= Mirza Ebrahim Khan Sahhafbashi =

Iranian photographer and cinematographer

Mirza Ebrahim Khan Sahhafbashi (میرزا ابراهیم خان صحاف‌باشی; c. 1855–1922), sometimes written as Ebrahim Khan Sahhafbashi-e Tehrani, was a pioneering Iranian photographer, cinematographer, and the first commercial film exhibitor in Iran. Although the French Catholic mission had opened the first public cinema, Soleil Cinema, in Tabriz, in 1900, Sahhafbashi opened the first commercial movie house in Tehran in November 1904. Sahhafbashi also employed a lecturer to explain to the unaccustomed audiences what was on the screen.

== Career ==
Sahhafbashi began traveling widely in 1896, including to the United States, Japan, and Europe, and continued traveling into 1897. Along with Mehdi Qoli Hedayat (who traveled to Japan in 1904, seven years after Sahhafbashi), he was one of the first Iranians to write an individual travelogue based on firsthand experiences in East Asia. His itinerary began on 12 May 1896, traveling from Tehran across the Caspian Sea to the port of Anzali by steamship, then a train to Moscow and from thereon to Berlin. From Berlin, he traveled widely across Europe, including London and Paris; across the Atlantic to New York City, Niagara Falls, and Canada. He then crossed the North American continent by rail and ended in Vancouver and Victoria, British Columbia. From there, he crossed the Pacific to the Japanese port of Yokohama. After leaving Japan, he traveled by sea to Hong Kong, Penang, and India before finally returning to Persia. Unlike Hedayat, his trip, particularly to Japan, took place prior to the Russo-Japanese War; Japan, having defeated Russia, the long-time enemy of Iran and the Ottoman Empire, was described in panegyric terms by later Iranian travelers after the war. Sahhafbashi, by comparison, was quite negative in his descriptions of Japan.

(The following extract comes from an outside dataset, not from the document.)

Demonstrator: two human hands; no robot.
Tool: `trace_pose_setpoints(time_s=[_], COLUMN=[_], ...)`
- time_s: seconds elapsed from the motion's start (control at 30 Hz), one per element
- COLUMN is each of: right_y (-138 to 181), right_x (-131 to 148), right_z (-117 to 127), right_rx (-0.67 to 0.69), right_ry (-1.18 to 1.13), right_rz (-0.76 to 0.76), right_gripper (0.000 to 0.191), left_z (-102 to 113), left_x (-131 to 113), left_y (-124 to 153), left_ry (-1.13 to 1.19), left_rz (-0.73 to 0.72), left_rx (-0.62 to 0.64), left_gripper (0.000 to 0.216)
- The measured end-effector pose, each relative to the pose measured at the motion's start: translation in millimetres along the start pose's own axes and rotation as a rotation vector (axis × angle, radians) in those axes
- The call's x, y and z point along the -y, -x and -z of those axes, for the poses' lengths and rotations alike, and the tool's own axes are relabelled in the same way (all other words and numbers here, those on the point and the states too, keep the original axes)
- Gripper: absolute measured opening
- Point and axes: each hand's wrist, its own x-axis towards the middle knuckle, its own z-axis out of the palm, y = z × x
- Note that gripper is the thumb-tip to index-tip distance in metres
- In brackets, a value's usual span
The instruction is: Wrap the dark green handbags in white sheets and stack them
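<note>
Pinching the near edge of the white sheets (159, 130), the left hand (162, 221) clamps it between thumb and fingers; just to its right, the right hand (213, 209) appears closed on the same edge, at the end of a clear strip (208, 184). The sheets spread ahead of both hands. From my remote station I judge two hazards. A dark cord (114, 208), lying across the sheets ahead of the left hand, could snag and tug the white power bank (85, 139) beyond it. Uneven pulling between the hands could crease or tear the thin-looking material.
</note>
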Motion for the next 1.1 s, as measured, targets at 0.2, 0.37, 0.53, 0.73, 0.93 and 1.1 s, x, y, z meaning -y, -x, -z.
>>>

He recorded having seen women, men, and children riding bicycles together in the United States; while in Yokohama, he bought a bicycle, only to immediately fall off it and walk with a limp for ten days. His critique of Europe served a way of critiquing Iranian culture, which he saw as lazy and stupid; he was particularly critical of misogyny in Iranian society.

=== Film ===
Sahhafbashi first viewed movies in the Palace Theatre in London in May 1897. He began his career as an antiques dealer; while studying abroad in Europe, he bought an Edison Kinetoscope film projector and a number of films. In addition to the kinetoscope, he also brought a cinematograph from London back to Iran and provided a Persian-language description for the machine.

In 1904, only nine years after the first movie screening in Europe by the Lumiere brothers, Sahhafbashi opened the first public movie theater in Tehran in the backyard of his antique shop on Cheragh Gaz Avenue. The movie house showed comedies, trick films, Russian documentaries, and newsreels from the First Boer War in South Africa. He also screened films by the French Pathé company. Within a month, it was banned by the cleric Fazlullah Nouri, possibly because it opened during the holy month of Ramadan. Within this month, the twelve-year old Mohammad-Ali Jamalzadeh, one of the most prominent writers in Iran in the 20th century, saw his first film.

=== Political activities ===
Sahhafbashi, like other early pioneers of Iranian cinema, was a constitutionalist and supported the replacement of the despotic monarchy with a parliamentary monarchy. During the Persian Constitutional Revolution in 1909, he joined a secret society that advocated for progressive reforms; in one of the group's meetings, he encouraged members to wear black clothing as a show of mourning for "our mother country, [which] is in the throes of death". He also wrote a letter to Mozaffar ad-Din Shah Qajar in which he threatened to overthrow the shah.

=== Other activities ===
Sahhafbashi also imported other Western scientific equipment such as X-ray machines, phonographs, and steam-powered automobiles. He was also the man who opened the first "Hamām-e nomré" (a kind of public shower with separate bathrooms) in Iran. (History of Iran's Cinema, by Jamal Omid. In Abolqasem Rezaee's quotes about his father, Mirza Ebrahim.)

== Later life ==
In 1906, Sahhafbashi was imprisoned for an unpaid debt of 12,000 (or 14,000) tomans to Arbab Jamshid. Shortly after this, and likely as a result of both the religious opposition to the cinema and Sahhafbashi's pro-Constitutional Revolution activities, Sahhafbashi was exiled from Iran and his property was seized by the crown.

Sahhafbashi's son, Abolghasem Rezai, founded a documentary and dubbing studio with Esfandiar Bozorgmehr and an American rug merchant, Stephen H. Nyman, who was also a representative for 20th Century Fox.